То, что происходило между ними, трудно было назвать любовью – она принимала его ухаживания, но хотела присмотреться к этому человеку получше и явно не торопила события. Он же подсознательно выбрал такую же, какой была его мать в уничтоженной белорусской деревне, – немногословную, неяркую, худую, работящую…
По селу уже прошел слух, что Леонид Ногаль хочет сватать приемную дочь Афанасия Сычова, а до самого дяди Афони эта новость почему-то дошла чуть ли не в последнюю очередь. Что ж, принять зятя в семью, да еще такого работящего, мало пьющего, как этот самый Леонид, – дело хорошее…
– Ну, кх-м, здравствуй, что ли, – сунул при встрече Леониду Ногалю свою заскорузлую клешню с полпальцем Афанасий Сычов. – Слыхал, к Аришке нашей клинья подбиваешь, что ль?
Высокий, стройный Леня Ногаль, демобилизованный автомеханик, а теперь заведующий колхозной автомастерской, окинул взглядом будущего тестя и крепко сжал его руку.
– А что, нельзя?
– Да оно-то можно… Слышь, Леонид, нам бы сесть рядком да поговорить ладком…
К встрече с будущим зятем Афанасий готовился – под полой дожидалась своего часа мутная бутыль, заткнутая свернутой жгутом газеткой. Сели в пустой мастерской, которую Ногаль открыл своим ключом. Домовито постелил на столе чистое полотенце, поставил две мятые алюминиевые кружки. Афанасий выставил бутылку, выудил немудрящую закуску – хлеб-соль, несколько степлившихся в кармане огурцов-переростков, картошку в мундире. Леонид извлек откуда-то миску, протер ее ветошкой, плеснул подсолнечного масла, огурцы нарезал вдоль на четыре части, хлеб – аккуратными кусочками.

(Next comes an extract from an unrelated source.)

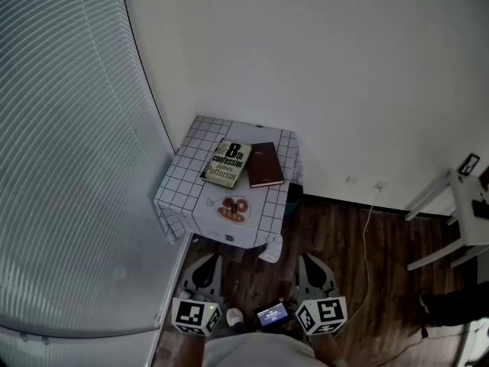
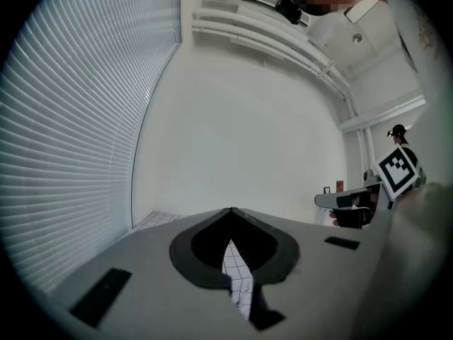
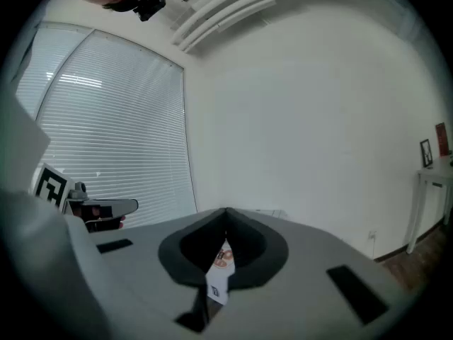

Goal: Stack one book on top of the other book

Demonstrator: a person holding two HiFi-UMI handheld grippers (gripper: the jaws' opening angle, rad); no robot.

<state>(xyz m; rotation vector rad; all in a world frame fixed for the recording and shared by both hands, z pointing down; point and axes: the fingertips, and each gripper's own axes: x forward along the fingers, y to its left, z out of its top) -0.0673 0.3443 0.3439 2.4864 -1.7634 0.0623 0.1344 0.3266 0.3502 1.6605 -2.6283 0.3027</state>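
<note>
Two books lie side by side on a small table [image 1: 187, 186] with a checked cloth in the head view: a pale book with large cover print [image 1: 227, 163] on the left and a dark brown book [image 1: 265, 164] touching its right side. My left gripper [image 1: 205, 271] and right gripper [image 1: 313, 274] are held low, well short of the table, both shut with nothing between the jaws. In the left gripper view the shut gripper [image 2: 231, 211] points level at the wall, and the cloth [image 2: 237, 278] shows through the gap. The right gripper [image 3: 226, 211] is likewise shut.
Closed blinds [image 1: 69, 151] fill the left side and a white wall [image 1: 321, 67] stands behind the table. A white cable [image 1: 370, 228] runs across the dark wood floor [image 1: 367, 266]. White furniture legs [image 1: 443, 205] stand at the right.
</note>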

Сердце Афанасия радовалось такой хозяйственности будущего родственника, только где-то внутри точил его червячок: за что Аришке-то такое счастье? Чем заслужила?
Выпили по первой. Афоня заметил, что будущий зять пьет неохотно, больше налегает на картошку с маслом, на хлеб и огурцы.
– Дак что, свататься, что ли, будешь? – спросил он напрямую, когда выпили по третьей. – Девка-то она хорошая, работящая, но… – Афанасий крякнул и полез в кисет за махоркой.